….was with myself.
This entry is not about cooking or food. It’s about much more than preparing sustenance.
I’ve been running this race for over a year and it finally ended on Sunday.
The long, hard, marathon of thoughts running through my head; feelings that I’ve never felt before. Clarity was reached shortly after mile 9 on the 13.1 mile course that is the Disney Princess Half Marathon.
Something that sounds so fun should be fun for everyone there. For me, it was about conquering grief or at least getting my hands firmly around the neck of grief.
I ran in honor of my mom who died in October 2011. When I signed up last July to run the half marathon with my husband on a team, we had to come up with a team name. For some reason, I thought that it would be neat to run in honor of my mom. We came up with Team Hi Mom. It’s simple but not too sappy….ain’t nobody got time for that.
Training for this half marathon was just like the one I had ran in February 2011. I procrastinated but this time I had a dear friend who kicked my butt into high gear. She has helped me in more ways than she’ll ever know and I’ll always cherish her for that.
Somewhere along the way, I realized that this race would not be like that last. I was running it to honor my mother. I couldn’t let her down, I couldn’t let what our relationship was be just what it was. I needed to do something that she would be proud of and something that I know if she were alive, we could bond over.
It sounds silly but when I was training for the Princess Half two years ago, her and I had started working on our relationship. It was getting better. We would talk and she would actually have an interest in how my training was going. We were headed in the right direction after years of zigzags, ups, downs, and loop-di-loos in a mother-daughter relationship.

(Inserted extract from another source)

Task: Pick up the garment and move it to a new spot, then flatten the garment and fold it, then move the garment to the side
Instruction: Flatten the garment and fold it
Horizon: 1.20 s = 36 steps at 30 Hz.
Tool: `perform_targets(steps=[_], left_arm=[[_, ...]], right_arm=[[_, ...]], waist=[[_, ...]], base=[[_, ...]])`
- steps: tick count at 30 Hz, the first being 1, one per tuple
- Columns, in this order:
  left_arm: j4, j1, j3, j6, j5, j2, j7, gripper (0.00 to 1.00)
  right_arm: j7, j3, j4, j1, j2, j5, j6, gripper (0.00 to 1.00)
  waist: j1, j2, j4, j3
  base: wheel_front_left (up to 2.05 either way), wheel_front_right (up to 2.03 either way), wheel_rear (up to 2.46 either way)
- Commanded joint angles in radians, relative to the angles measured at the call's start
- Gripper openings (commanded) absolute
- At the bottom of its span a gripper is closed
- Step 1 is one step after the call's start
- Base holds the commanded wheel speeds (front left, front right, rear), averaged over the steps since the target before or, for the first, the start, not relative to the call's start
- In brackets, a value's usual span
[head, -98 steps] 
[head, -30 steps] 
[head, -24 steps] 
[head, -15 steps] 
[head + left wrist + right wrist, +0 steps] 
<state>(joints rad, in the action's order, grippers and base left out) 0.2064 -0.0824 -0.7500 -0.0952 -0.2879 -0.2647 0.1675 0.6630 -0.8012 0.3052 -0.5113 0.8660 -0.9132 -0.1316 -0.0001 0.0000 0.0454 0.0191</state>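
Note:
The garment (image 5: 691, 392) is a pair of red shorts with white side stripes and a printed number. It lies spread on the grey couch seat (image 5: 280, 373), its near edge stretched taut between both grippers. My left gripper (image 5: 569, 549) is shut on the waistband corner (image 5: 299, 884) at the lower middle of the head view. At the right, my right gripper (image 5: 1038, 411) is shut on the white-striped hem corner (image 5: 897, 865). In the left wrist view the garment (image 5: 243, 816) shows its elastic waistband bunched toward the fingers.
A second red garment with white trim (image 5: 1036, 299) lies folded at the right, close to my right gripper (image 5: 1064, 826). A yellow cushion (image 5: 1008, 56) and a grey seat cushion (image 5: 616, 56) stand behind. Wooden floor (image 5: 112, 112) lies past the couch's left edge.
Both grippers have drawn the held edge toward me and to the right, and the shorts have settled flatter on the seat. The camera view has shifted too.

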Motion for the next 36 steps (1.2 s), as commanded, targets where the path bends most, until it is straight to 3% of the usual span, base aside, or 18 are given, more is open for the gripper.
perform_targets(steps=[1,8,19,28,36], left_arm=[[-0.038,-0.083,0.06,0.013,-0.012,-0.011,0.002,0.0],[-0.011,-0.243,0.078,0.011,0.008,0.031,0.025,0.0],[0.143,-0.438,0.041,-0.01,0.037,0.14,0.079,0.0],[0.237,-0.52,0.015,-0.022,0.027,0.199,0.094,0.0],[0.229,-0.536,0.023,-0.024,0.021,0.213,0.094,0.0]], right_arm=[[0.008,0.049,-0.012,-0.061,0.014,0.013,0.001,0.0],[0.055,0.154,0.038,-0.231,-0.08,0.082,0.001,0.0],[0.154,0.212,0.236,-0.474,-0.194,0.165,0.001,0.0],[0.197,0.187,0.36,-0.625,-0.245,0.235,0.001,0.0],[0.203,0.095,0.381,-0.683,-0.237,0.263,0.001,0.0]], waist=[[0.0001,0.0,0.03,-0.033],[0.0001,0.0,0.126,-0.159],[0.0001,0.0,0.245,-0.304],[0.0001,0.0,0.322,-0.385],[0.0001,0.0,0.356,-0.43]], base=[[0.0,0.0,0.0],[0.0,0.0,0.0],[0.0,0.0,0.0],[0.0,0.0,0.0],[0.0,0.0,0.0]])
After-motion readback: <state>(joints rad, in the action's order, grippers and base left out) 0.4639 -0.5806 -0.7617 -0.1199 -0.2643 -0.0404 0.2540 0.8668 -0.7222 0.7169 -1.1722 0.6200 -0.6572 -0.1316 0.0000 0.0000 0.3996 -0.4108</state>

When she died unexpectedly in October 2011, all of that progression came to a halt. What we had progressed to was a place that I was happy with but still felt guilt that we didn’t have more….and we wouldn’t.

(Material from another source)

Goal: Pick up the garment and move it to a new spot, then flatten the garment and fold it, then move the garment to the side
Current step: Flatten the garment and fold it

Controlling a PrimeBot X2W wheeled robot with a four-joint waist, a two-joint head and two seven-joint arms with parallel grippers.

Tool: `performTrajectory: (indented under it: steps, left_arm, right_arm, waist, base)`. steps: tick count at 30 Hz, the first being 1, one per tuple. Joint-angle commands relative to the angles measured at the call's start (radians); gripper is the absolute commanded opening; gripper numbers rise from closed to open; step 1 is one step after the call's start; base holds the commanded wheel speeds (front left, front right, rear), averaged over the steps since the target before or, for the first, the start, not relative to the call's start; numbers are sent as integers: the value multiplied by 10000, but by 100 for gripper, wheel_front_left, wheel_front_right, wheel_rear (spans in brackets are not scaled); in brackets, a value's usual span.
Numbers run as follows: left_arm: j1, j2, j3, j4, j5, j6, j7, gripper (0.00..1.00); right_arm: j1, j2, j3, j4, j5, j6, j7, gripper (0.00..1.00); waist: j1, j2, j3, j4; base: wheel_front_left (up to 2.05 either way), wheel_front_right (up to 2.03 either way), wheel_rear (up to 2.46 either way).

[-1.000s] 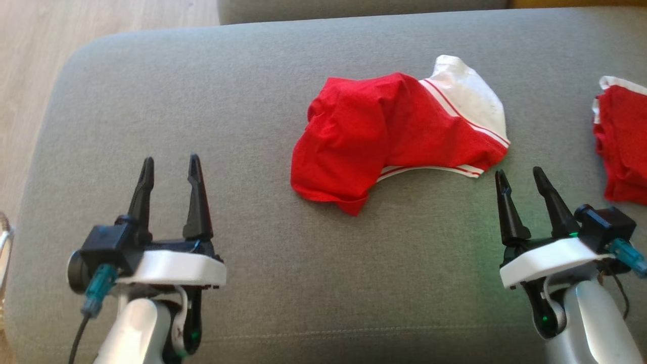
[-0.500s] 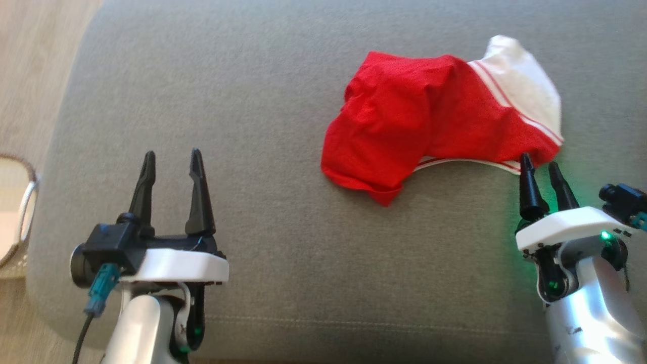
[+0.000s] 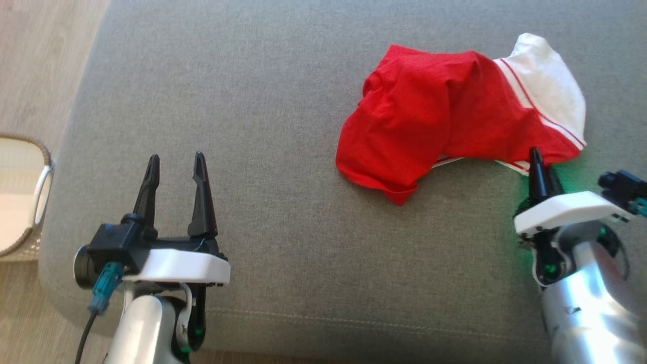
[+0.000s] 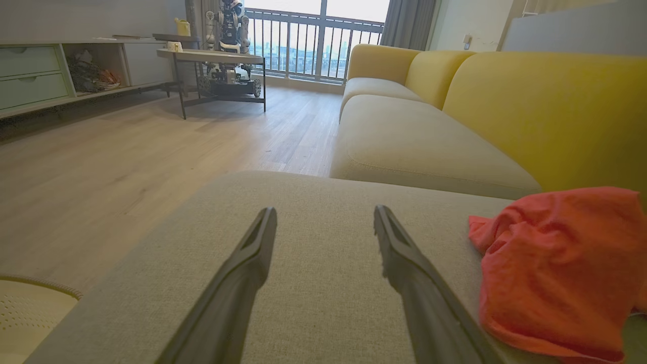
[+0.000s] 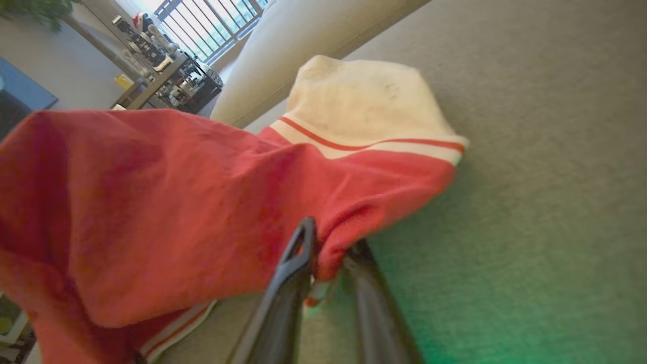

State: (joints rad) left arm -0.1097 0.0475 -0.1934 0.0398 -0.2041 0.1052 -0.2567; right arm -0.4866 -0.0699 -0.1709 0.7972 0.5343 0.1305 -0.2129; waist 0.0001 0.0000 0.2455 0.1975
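Red garment (image 3: 429, 116), one item: crumpled, with a white band and thin red stripes along its right end. It lies on the right half of a grey cushion (image 3: 252, 101), bunched into a mound, its near hem raised off the fabric on the right.

Right gripper (image 3: 540, 159), one: tips at the garment's near-right hem, the two dark fingers drawn close together. The right wrist view shows a fold of the red hem pinched between them. A green glow falls on the cushion beside it.

Left gripper (image 3: 174, 164), one: over the bare left part of the cushion, fingers spread wide with nothing between them, well apart from the garment. In its own wrist view the garment (image 4: 556, 268) sits off to the right of the fingers.

Pale woven basket (image 3: 20, 197), one: on the wooden floor (image 3: 40, 50), just beside the cushion's left edge.

Yellow sofa (image 4: 530, 101), one: beyond the cushion.
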Motion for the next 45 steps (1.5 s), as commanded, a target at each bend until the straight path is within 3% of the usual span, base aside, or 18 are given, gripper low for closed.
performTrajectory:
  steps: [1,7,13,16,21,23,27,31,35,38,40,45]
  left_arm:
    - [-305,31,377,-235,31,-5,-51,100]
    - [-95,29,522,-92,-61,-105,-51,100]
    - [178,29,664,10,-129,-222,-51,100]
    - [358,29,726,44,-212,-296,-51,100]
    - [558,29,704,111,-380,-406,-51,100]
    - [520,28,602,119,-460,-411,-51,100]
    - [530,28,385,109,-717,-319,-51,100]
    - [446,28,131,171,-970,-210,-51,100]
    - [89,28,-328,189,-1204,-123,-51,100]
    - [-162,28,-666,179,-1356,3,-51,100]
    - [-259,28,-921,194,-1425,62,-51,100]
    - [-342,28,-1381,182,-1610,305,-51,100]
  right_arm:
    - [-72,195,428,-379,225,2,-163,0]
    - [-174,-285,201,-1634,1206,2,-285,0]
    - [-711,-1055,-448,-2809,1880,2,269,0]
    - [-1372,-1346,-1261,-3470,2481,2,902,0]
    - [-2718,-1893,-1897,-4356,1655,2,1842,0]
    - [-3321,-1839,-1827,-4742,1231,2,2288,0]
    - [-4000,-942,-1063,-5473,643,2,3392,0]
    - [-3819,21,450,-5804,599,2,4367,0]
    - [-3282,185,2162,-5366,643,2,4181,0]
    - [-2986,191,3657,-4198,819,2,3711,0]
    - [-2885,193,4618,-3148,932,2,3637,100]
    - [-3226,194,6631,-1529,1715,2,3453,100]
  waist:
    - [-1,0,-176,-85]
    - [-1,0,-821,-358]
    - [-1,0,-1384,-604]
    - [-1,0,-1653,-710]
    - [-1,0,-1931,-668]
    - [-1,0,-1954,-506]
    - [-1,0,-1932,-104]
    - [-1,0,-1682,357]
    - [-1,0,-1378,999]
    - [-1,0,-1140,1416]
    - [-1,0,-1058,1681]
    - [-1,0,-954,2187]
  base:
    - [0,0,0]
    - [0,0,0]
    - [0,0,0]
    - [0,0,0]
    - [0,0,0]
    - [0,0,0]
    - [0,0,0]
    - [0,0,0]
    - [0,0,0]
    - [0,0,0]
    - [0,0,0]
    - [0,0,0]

But when I was running on Sunday, I felt her every step I took. I could hear her voice pushing me along the roads. Practically, every song that came on my playlist contained the word “mom” or some variation of it. I never really listened to the words on my running playlist I just liked the beats. They were up-tempo, something you could really get into while crazily running over 13 miles. For some reason, this time, I noticed the words.

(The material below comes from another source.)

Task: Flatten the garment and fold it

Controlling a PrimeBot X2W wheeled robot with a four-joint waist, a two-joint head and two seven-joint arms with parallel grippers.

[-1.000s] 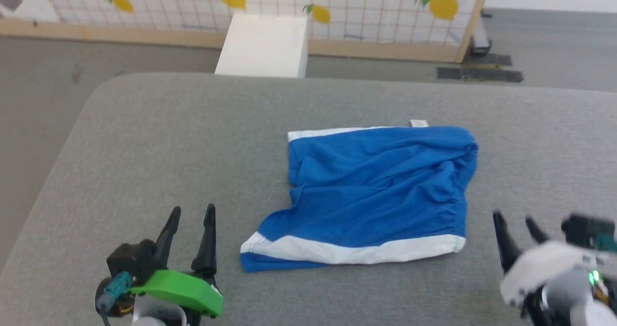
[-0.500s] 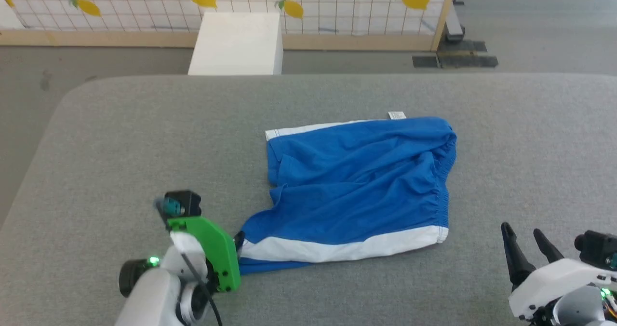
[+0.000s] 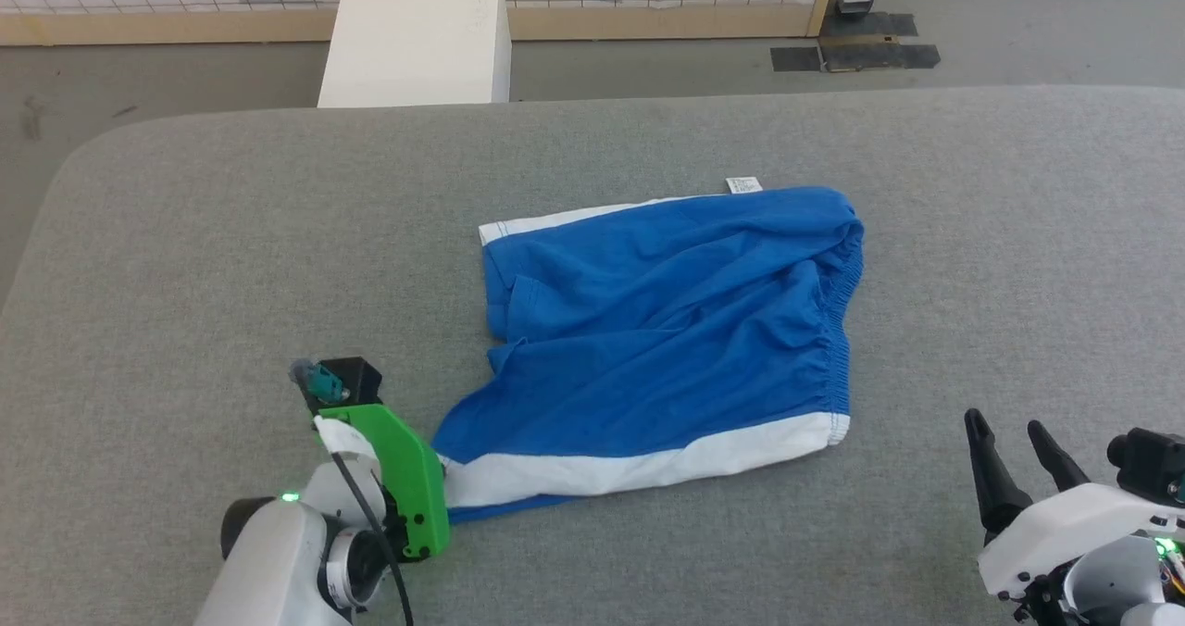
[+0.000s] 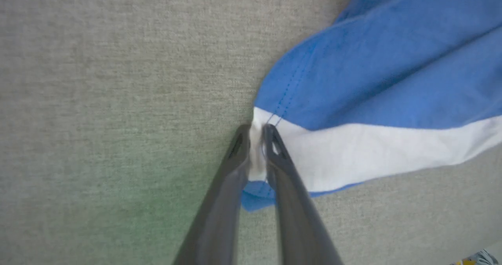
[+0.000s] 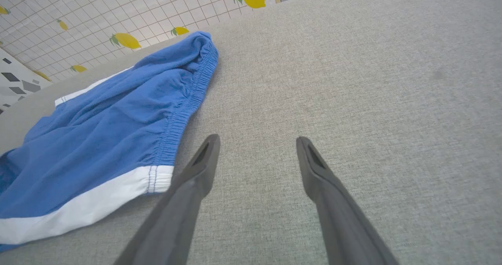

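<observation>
The left gripper [image 4: 257, 133] was closed on the near-left corner of the garment [image 3: 667, 330]. Its two fingers pinched the end of the white band [image 4: 372, 151] where it met the blue hem, and the cloth at that corner was drawn into a point toward the gripper. The right gripper [image 5: 257, 143] had its fingers spread wide and held nothing. It sat low over the grey padded surface [image 3: 231, 237], near the garment's near-right corner but apart from it. The garment lay near the middle of the surface, creased across its body, with the gathered waistband [image 3: 838, 348] on the right and a small label [image 3: 743, 184] at the far edge.

Assessment: flattening stage; folding not begun. The next move would likely require the right gripper to take the opposite corner, so both could tension the cloth and draw out the creases.
</observation>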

I was choking back tears from mile 3. My husband and I had split off around mile 2. In retrospect, maybe it’s what I needed to finally grieve in a way I’ve never grieved before.
Each mile marker that I passed, I had more and more pride built up. I. AM. DOING. THIS. I would notice the M-bomb being dropped in a song and I’d start getting teary eyed. I was able to hold it back pretty well. I’ve been holding it back pretty well for over a year now.
But shortly after mile 9, the most that my dear friend and I had ran together, I started to lose it. I couldn’t keep it back anymore. I was so happy that I was doing this for my mom yet so sad that she was gone. Before I knew it, I was hyperventilating, something that had never happened before. I knew I couldn’t keep running. I sprinted to the side of the road and fell to my knees and cried. Cried like I’ve never cried before. Right there, in the grass and dirt outside of Disney World, the happiest place on Earth. The sound of feet running past me faded into the background and all I heard was my own wailing.
Of course a small crowd soon gathered….so embarrassing. I started to hear their voices, “Is she ok?”. “Is she injured?”. “Someone, call for help”. That’s when I knew I had to pull it together and say, “No, I’m fine”. Clearly, I was not fine.
These four women embraced me in their arms and asked what was wrong. I pieced together a sentence through sobbing. “My Mom died a year ago and I’m doing this for her”. Of course, it was more like “….My..*sniffle*….mom…*sob*…died..*sniffle**sniffle*….a year…..ago……and…..I’m doing this for her”. Thank God for waterproof mascara.
They picked me up and said, “Let’s do this together. Let’s start walking”. So we did.
We walked until I could manage to see through the tears. I blew my nose with a stash of t.p. that was given to me in case the port-a-johns were out of their supply of toilet paper. Given to me by none other than said amazing woman who I trained with.
I apologized profusely for such embarrassing behavior and they were all shocked and asked me why I was apologizing. Why was I apologizing? I never gave myself the time to grieve the way I should have. I shouldn’t be sorry for grieving now, I should be sorry for not letting myself do it sooner.
Slowly, each woman said their good byes and started running again, I thanked them each graciously. Off they went except one.
Leah. I don’t know her last name, she doesn’t know mine but she was my angel.
She stayed with me for over 2 miles. We walked, we ran, we talked. She told me that my mom will always be with me and will always be there when I need her the most. Leah told me that the wind I felt behind me, pushing me along the course, was my mom and that she would be proud of me.
Around mile 12, Leah and I said our goodbyes and we each went our own way. I told her how much it meant to me that she stayed with me and how much her kind words touched my aching heart.
I finished in 2 hours and 50 minutes. Sixteen minutes faster than two yeas ago. I would have finished about 10 minutes faster than I did if I hadn’t had my mile 9 break down. But 10 minutes of crying is worth every second after it’s over because each step you take feels lighter. Even after you cross the finish line.